(WORK TASK) This task calls for copying each line below that contains "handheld".

··· MATERIAL PROVIDED ···

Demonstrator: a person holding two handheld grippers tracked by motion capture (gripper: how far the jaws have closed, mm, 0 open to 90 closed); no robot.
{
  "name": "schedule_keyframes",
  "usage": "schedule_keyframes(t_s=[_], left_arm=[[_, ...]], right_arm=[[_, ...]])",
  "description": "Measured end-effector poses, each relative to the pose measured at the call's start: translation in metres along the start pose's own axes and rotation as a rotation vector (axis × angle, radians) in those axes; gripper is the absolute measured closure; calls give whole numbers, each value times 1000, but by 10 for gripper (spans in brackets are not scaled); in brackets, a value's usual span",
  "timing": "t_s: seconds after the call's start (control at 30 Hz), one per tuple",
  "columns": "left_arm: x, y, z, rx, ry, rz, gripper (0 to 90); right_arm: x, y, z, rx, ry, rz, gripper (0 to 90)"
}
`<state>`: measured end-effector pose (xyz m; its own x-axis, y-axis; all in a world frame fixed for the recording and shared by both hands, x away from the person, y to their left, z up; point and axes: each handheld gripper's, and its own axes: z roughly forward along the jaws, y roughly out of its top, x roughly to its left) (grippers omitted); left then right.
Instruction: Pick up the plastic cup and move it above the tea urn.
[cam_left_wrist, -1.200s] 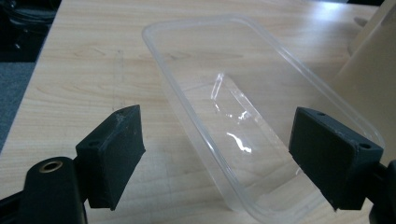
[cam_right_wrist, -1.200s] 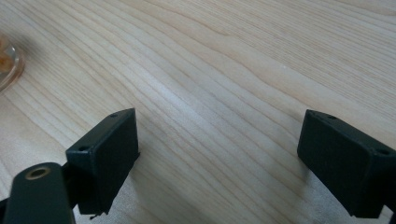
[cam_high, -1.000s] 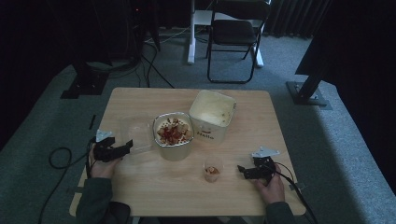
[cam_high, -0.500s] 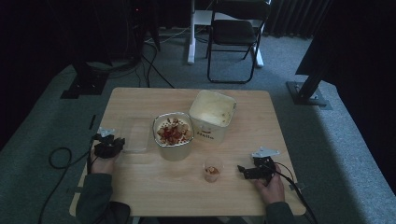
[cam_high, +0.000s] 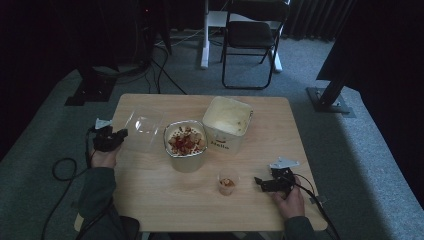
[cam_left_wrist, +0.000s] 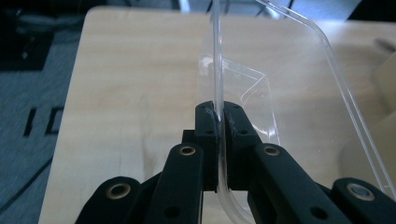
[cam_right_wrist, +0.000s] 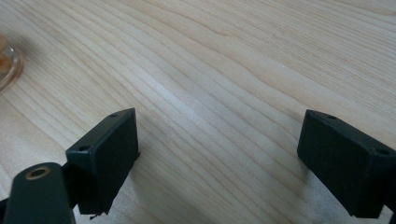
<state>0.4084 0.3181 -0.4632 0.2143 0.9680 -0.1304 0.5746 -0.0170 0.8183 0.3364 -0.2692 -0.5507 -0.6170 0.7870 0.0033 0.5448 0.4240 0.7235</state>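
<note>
Since the earlier frames the clear plastic lid (cam_high: 145, 128) has been lifted off the bench and now hangs tilted above its left part, just left of the food tub; the left gripper (cam_high: 111, 138) has drawn slightly back toward the bench's left edge with it. In the left gripper view the jaws are pressed together on the lid's thin rim (cam_left_wrist: 218, 116), which runs upright between the pads while the rest of the lid spreads to the right.

Right of the lid stands one pale square tub (cam_high: 185, 146), open, filled with a light mass topped with reddish and brown pieces. Touching or just beside it, farther back and to the right, stands a second, larger cream tub (cam_high: 227, 125), open, with only a pale smear showing inside; dark lettering on its front wall is too small to read. Nearer the person sits one small clear cup (cam_high: 226, 182) holding a little orange-brown food.

The right gripper (cam_high: 264, 184) rests low over the bench (cam_high: 160, 200) just right of that cup, its jaws spread wide with bare wood between them; the cup's edge (cam_right_wrist: 8, 65) shows at the left of the right gripper view.

Count: two tubs, one cup, one lid
</note>
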Motion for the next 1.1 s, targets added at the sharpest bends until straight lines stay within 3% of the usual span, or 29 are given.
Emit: schedule_keyframes(t_s=[0.33, 0.47, 0.63, 0.9, 1.1], left_arm=[[-21, 57, -3, -64, -19, 95, 863], [-37, 79, -6, -95, -58, 121, 863], [-64, 101, -5, -122, -116, 166, 862], [-119, 124, 5, -133, -197, 268, 861], [-156, 137, 4, -162, -298, 306, 861]], right_arm=[[0, 0, 0, 0, -2, 1, 122], [0, 0, 0, 0, -2, 1, 122], [0, 0, 0, 0, -2, 1, 122], [0, 0, 0, 0, -2, 1, 122], [0, 0, 0, 0, -2, 0, 122]])
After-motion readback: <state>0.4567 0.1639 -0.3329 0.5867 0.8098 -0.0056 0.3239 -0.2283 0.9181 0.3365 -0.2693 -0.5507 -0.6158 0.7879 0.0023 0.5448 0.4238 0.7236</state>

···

(OUTPUT)
Demonstrator: a person holding two handheld grippers tracked by motion capture (gripper: how far the jaws have closed, mm, 0 open to 90 closed); no robot.
`<state>`: measured end-effector pose (xyz m; its own x-axis, y-axis; all in a world frame fixed for the recording and shared by both hands, x away from the person, y to their left, z up; point and axes: each handheld gripper's, and its own axes: z roughly forward along the jaws, y roughly out of its top, x roughly to its left) (grippers omitted); left then right.

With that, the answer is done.